42. The fluid module of any one of claims 20-27, further comprising:

a fitting mountable within a slot to form the static connection; and a locking mechanism configured to secure the fitting within the slot, the locking mechanism actuatable between a locked state, wherein the locking mechanism inhibits sliding movement of the pump housing, and an unlocked state, wherein the locking mechanism does not inhibit sliding movement of the pump housing.

43. The fluid module of claim 42, wherein the locking mechanism comprises:

a catch configured to engage a slot when the locking mechanism is in the locked state.

44. The fluid module of claim 43, wherein the catch is pivotably mounted.

45. The fluid module of claim 44, wherein the slot includes a ramp and a groove.

46. The fluid module of claim 45, wherein the ramp extends from at least one lateral side of the pump housing and is configured to lift the catch as the pump housing is mounted onto the drive housing.

47. The fluid module of claim 20, wherein the static connection at least partially comprises a fitting disposed within a slot.

48. The fluid module of claim 20, further comprising:

a locking mechanism configured to lock the connection between the fluid module static connector and the drive module, wherein the lo clang mechanism is actuatable between a locked state, wherein the locking mechanism inhibits relative movement of the pump housing and the drive module, and an unlocked state, wherein the locking mechanism does not inhibit sliding movement of the pump housing.

49. The fluid module of any one of claims 20-27, 47, or 48, wherein the fluid module is configured such that the fluid module static connector and the fluid module dynamic connector simultaneously engage with the drive module when mounting the fluid module on the drive module.

50. A handheld sprayer comprising:

the fluid module of any one of claims 20-27, 47, or 48; and the drive module, wherein a drive housing of the drive module is mounted to the pump housing by the static connection, and wherein a drive assembly of the drive module is supported by the drive housing and is connected to the pump by the dynamic connection.

51. The handheld sprayer of claim 50, further comprising:

a motor supported by the drive housing, the motor configured to output rotational motion; and

a mechanical drive configured to convert the rotational motion of the motor into linear reciprocating motion and to input the linear reciprocating motion to the piston.

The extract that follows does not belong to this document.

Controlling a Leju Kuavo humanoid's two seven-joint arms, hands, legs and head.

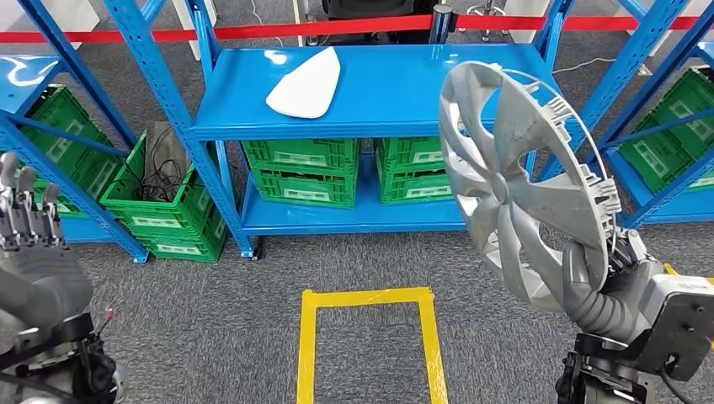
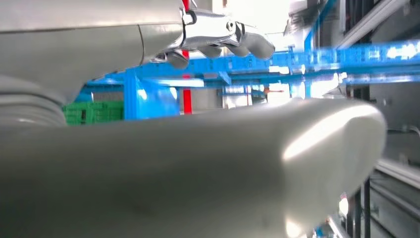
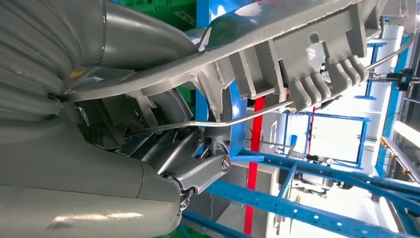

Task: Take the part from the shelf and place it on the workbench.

52. The handheld sprayer of claim 51, wherein the mechanical drive is part of the drive module.

53. A method comprising:

mounting a fluid module to a drive module by sliding the fluid module onto the drive module to thereby engage a static connection between a pump housing of the fluid module and a drive housing of the drive module and engage a dynamic connection between a pump of the fluid module and a drive assembly of the drive module;

dismounting the fluid module by sliding the fluid module off of the drive module.

54. The method of claim 53, wherein the step of mounting the fluid module to the drive module includes sliding a fitting extending from the pump housing into a slot formed in the drive housing to form the static connection.

55. The method of claim 54, wherein the step of mounting the fluid module to the drive module includes shifting the pump housing onto the drive housing in a direction extending laterally relative to a spray axis of the pump.

56. The method of claim 54, wherein the step of mounting the fluid module to the drive module includes shifting the pump housing onto the drive housing in a direction extending axially relative to a spray axis of the pump.

57. The method of claim 53, wherein the step of mounting the fluid module to the drive module includes engaging a drive connector extending from a mechanical drive of the drive assembly with a receiver disposed on an end of a piston of the pump.

58. The method of claim 53, wherein the step of mounting the fluid module to the drive module includes sliding the drive connector into a socket of the receiver through a back opening of the receiver.

59. The method of claim 53, wherein the step of mounting the fluid module to the drive module includes sliding the drive connector into a socket of the receiver through a side opening of the receiver.

60. The method of claim 53, further comprising:

locking the pump housing on the drive housing to secure the static connection prior to spraying; and

unlocking the pump housing from the drive housing prior to dismounting the pump housing from the drive housing.

61. The method of claim 53, further comprising:

powering the drive module, with the fluid module mounted on the drive module, to cause the fluid module to spray a fluid.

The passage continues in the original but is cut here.